[derives clause] what's the difference between derives and given in object

Hello, i have some question about derives clause.
derives generate typeclass in target type companion object, what’s the different from given in companion object?
There is an example in official document.

  • if i give a recursive type, the Eq trait works when use derives explicitly
  • but it fails after i remove the derives clause.

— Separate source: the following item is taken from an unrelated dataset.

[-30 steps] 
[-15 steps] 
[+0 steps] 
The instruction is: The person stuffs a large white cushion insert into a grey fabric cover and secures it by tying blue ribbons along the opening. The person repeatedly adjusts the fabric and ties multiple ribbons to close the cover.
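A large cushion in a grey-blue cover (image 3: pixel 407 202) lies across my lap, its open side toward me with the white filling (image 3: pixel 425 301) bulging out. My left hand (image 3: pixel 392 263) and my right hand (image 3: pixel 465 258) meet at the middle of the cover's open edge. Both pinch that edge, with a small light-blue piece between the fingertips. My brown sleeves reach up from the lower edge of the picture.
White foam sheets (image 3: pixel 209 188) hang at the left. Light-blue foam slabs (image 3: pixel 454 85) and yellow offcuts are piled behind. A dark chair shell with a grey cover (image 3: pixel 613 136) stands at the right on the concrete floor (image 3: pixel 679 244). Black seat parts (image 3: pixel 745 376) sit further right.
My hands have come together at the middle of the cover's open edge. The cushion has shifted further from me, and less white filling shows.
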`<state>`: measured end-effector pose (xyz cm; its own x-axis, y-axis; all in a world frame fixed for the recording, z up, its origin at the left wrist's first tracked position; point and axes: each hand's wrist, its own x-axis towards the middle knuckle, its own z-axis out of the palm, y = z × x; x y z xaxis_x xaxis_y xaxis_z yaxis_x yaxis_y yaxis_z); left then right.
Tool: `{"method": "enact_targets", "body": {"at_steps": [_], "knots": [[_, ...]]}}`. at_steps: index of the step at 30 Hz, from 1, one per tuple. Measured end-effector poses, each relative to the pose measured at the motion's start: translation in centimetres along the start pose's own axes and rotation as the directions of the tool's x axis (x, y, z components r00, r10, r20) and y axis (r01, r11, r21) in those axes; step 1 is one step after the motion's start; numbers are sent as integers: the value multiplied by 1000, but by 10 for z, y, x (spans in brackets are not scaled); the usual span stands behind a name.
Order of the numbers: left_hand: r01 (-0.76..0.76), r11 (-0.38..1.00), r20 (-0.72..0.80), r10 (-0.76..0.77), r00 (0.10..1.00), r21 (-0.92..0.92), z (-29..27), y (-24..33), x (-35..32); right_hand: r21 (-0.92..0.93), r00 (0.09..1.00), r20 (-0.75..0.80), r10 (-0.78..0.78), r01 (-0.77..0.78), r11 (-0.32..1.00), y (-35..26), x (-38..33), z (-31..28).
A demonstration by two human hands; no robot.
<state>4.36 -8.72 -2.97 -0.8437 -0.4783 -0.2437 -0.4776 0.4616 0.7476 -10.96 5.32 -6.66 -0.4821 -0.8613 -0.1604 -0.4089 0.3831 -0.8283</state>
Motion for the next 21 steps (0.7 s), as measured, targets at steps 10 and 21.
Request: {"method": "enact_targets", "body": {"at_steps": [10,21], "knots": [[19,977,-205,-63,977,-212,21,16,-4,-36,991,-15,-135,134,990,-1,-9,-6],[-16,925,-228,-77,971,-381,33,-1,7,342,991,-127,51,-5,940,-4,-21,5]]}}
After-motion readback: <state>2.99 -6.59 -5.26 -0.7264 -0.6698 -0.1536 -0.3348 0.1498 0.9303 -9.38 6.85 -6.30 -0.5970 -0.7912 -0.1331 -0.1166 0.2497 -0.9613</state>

After removing the derives cluase, it still works for types that not recursive.
So, anyone knows why?

import scala.deriving.*
import scala.compiletime.{erasedValue, summonInline}

inline def summonAll[T <: Tuple]: List[Eq[_]] =
  inline erasedValue[T] match
    case _: EmptyTuple => Nil
    case _: (t *: ts) => summonInline[Eq[t]] :: summonAll[ts]

trait Eq[T]:
  def eqv(x: T, y: T): Boolean

object Eq:
  given Eq[Int] with
    def eqv(x: Int, y: Int) = x == y

  given Eq[String] with
    def eqv(x: String, y: String) = x == y

  def check(elem: Eq[_])(x: Any, y: Any): Boolean =
    elem.asInstanceOf[Eq[Any]].eqv(x, y)

  def iterator[T](p: T) = p.asInstanceOf[Product].productIterator

  def eqSum[T](s: Mirror.SumOf[T], elems: => List[Eq[_]]): Eq[T] =
    new Eq[T]:
      def eqv(x: T, y: T): Boolean =
        val ordx = s.ordinal(x)
        (s.ordinal(y) == ordx) && check(elems(ordx))(x, y)

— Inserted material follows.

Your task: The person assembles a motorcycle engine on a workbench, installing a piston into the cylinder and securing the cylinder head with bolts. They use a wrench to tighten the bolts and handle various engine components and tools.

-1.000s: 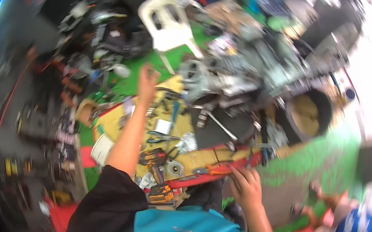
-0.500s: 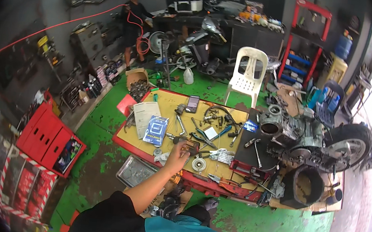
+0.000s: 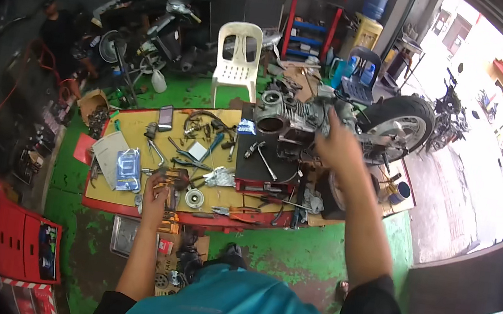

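Observation:
My left hand [image 3: 157, 202] is wrapped round a cordless drill [image 3: 173, 178] with an orange and black body, over the front edge of the table. The drill's nose points left, toward a blue and white packet [image 3: 128, 169]. Beside the drill lies a round metal part [image 3: 194, 198]. My right hand [image 3: 337, 144] is stretched out over a motorcycle engine [image 3: 295, 117] on the right. Motion smears it a little, but the index finger is extended and the thumb stands apart. I cannot tell whether it touches the engine.
Pliers [image 3: 235, 211], a phone [image 3: 166, 118], a ratchet wrench [image 3: 267, 161] and loose parts cover the table [image 3: 118, 119]. A motorcycle wheel [image 3: 405, 123] stands beyond the engine. Behind the table is a white plastic chair [image 3: 238, 53]. One person is far left, another low right.
My right hand has risen from the lower edge and reached forward to the engine. The view has swung right. My left hand still grips the drill.

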Tool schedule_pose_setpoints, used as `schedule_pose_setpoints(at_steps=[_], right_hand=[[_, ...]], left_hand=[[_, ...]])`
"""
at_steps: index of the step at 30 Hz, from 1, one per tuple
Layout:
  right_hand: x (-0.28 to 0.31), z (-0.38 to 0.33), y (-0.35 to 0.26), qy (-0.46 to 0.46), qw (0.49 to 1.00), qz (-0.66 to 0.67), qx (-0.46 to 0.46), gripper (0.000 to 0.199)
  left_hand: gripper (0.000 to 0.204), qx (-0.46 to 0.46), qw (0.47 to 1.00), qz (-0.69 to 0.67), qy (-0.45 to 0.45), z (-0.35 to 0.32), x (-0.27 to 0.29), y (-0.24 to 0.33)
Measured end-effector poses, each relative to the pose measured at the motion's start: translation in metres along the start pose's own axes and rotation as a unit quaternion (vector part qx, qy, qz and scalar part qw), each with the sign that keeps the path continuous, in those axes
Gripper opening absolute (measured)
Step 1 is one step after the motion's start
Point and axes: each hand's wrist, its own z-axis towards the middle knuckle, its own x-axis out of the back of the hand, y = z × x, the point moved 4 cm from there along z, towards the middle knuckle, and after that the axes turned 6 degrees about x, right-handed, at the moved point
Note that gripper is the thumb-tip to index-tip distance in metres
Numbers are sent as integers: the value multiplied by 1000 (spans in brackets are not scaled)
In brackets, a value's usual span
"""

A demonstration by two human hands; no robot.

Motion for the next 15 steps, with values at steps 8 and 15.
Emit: schedule_pose_setpoints(at_steps=[8,15], right_hand=[[-64,5,-13,-270,956,9,115,48],[-245,0,31,-210,971,-70,94,44]], left_hand=[[46,85,987,-57,-123,-8,-89,-26],[41,74,988,-15,-136,-12,-161,-6]])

  def eqProduct[T](p: Mirror.ProductOf[T], elems: => List[Eq[_]]): Eq[T] =
    new Eq[T]:
      def eqv(x: T, y: T): Boolean =
        iterator(x).zip(iterator(y)).zip(elems.iterator).forall {
          case ((x, y), elem) => check(elem)(x, y)

  inline given derived[T](using m: Mirror.Of[T]): Eq[T] =
    lazy val elemInstances = summonAll[m.MirroredElemTypes]
    inline m match
      case s: Mirror.SumOf[T]     => eqSum(s, elemInstances)
      case p: Mirror.ProductOf[T] => eqProduct(p, elemInstances)
end Eq

enum Tree[T] derives Eq { // works with derives but fails when remove the derives clause
  case Branch(left: Tree[T], right: Tree[T]) // a recursive type
  case Leaf(elem: T)

@main def hello: Unit =